De Luca sfonda quota 70%, Picarone mister preferenze

Il voto disgiunto penalizza fortemente Stefano Caldoro: due seggi per il centrodestra

Nino Savastano batte Nello Fiore in Campania Libera. Exploit per Andrea Volpe nel Psi

di Andrea Bignardi

Una vittoria netta, al di là di ogni aspettativa più rosea. Per il governatore Vincenzo De Luca si tratta di una delle affermazioni più rilevanti della sua storia politica: la sua rielezione, con il 69,48% dei consensi su base regionale, suona come un vero e proprio plebiscito. Come accadde nella sua Salerno nel 1997 e nel 2011, le opposizioni sono relegate, di fatto, ad un peso politico molto marginale: Stefano Caldoro ha dovuto infatti accontentarsi, nonostante l’impegno profuso in campagna elettorale per una remuntada che sembrava giorno dopo giorno sempre più complessa, del 18,06%, lasciandosi alle spalle Valeria Ciarambino, con il 9,97%. Non ce n’è stato per nessuno, nemmeno per le altre liste che avevano provato a ritagliarsi un proprio spazio in consiglio regionale. L’estrema sinistra di Potere al Popolo, con Giuliano Granato, ha conseguito appena l’1,20%, ed una cocente delusione c’è stata anche per la lista Terra, che sosteneva la candidatura di Luca Saltalamacchia alla presidenza della Regione, con l’1,07%. Nulla da fare nemmeno per Sergio Angrisano del Terzo Polo e per Giuseppe Cirillo, il dottor Seduction: per entrambi rispettivamente lo 0,14% e lo 0,10% dei consensi.

VALANGA SALERNO

Ancor più netta è stata l’affermazione della coalizione deluchiana nella provincia di Salerno, dove sono state superate largamente le già lusinghiere performance del 2015. De Luca ha infatti conseguito ben 387949 consensi, pari ad una percentuale del 73,17%, quadruplicando quasi quelli ottenuti dal suo principale avversario Stefano Caldoro (99211, 18,71%), e moltiplicando per oltre dieci i voti conseguiti da quel Movimento 5 Stelle che nel 2018 aveva messo in seria difficoltà la coalizione di centrosinistra, rasentando e in molti casi superando la maggioranza assoluta dei votanti. Risultati ancor più netti a Salerno città, dove il governatore ha superato perfino le storiche vittorie del ’97 e del 2011, riportando una percentuale di voti del 75,89%, lasciando dietro rispettivamente Caldoro al 14,95% e Valeria Ciarambino al 6,19%.

IL VOTO DISGIUNTO

Il voto disgiunto a danno di Caldoro è stato un fenomeno presente in misura sensibile ma non di certo l’unico determinante nell’esito della vittoria di De Luca.
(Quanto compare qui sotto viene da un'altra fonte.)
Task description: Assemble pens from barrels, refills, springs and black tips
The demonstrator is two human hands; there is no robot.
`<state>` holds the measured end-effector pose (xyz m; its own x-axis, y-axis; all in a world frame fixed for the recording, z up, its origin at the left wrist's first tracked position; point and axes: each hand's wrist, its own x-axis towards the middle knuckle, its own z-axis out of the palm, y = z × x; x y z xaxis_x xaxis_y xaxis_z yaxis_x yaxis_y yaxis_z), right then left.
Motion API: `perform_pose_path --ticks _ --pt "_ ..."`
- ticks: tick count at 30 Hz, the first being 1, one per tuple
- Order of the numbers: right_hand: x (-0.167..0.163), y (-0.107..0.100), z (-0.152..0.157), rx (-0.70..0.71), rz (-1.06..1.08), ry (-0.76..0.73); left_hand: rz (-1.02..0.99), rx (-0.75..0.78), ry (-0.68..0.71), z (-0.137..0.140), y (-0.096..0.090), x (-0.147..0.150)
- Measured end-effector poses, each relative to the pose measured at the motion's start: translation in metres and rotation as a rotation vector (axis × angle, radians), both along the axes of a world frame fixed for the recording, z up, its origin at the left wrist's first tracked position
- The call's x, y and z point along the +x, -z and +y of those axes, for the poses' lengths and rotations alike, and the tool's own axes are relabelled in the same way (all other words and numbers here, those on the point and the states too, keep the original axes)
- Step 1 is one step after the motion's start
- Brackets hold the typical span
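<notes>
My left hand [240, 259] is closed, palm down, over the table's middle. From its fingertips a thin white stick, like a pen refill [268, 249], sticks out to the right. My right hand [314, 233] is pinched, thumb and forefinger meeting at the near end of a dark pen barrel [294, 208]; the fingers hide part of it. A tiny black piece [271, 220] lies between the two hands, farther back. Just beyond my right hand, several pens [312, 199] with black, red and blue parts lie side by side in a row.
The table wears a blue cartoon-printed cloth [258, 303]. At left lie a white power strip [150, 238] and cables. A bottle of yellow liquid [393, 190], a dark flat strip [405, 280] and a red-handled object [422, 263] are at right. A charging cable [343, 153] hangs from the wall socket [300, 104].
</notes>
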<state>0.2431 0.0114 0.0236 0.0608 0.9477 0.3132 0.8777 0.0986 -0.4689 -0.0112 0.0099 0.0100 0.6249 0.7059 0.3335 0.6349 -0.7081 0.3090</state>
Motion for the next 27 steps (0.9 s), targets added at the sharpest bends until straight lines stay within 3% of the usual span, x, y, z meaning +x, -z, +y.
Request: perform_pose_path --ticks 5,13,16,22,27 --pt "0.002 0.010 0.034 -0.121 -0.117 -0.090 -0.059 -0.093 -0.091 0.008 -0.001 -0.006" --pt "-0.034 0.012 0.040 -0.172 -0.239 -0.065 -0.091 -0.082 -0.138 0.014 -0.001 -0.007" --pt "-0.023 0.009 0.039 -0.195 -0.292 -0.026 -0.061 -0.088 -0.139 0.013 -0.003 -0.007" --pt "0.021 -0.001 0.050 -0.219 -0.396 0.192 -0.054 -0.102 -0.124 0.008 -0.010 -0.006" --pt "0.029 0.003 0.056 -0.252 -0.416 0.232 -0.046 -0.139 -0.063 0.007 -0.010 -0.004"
A livello regionale, infatti, le liste a sostegno del governatore hanno ottenuto il 68,57% dei voti: una cifra che non si è particolarmente discostata rispetto a quella delle sue preferenze personali. Stessa musica anche nel salernitano, con le liste di De Luca che hanno ottenuto il 71,69% dei voti in totale.

GLI ELETTI

Conseguenza della vittoria è stato ovviamente l’ottenimento del premio di maggioranza da parte della coalizione di centrosinistra. Dei nove consiglieri assegnati al collegio salernitano, sei sono andati al centrosinistra e tre alle opposizioni. Comporranno la squadra deluchiana in consiglio Franco Picarone del Pd (recordman di preferenze con 21477 voti), Luca Cascone per la lista De Luca Presidente (16180), Nino Savastano per Campania Libera (16587), Andrea Volpe per il Psi (9859), Tommaso Pellegrino (12601) per Italia Viva, e Corrado Matera per la lista di Fare Democratico – Popolari (12496). I consiglieri di opposizione saranno invece Nunzio Carpentieri per Fratelli d’Italia (9530), Attilio Pierro per la Lega (4515) e Michele Cammarano per il Movimento 5 Stelle (3974). Nulla da fare invece per la lista di Forza Italia che da Salerno non “porterà in dote” un consigliere regionale.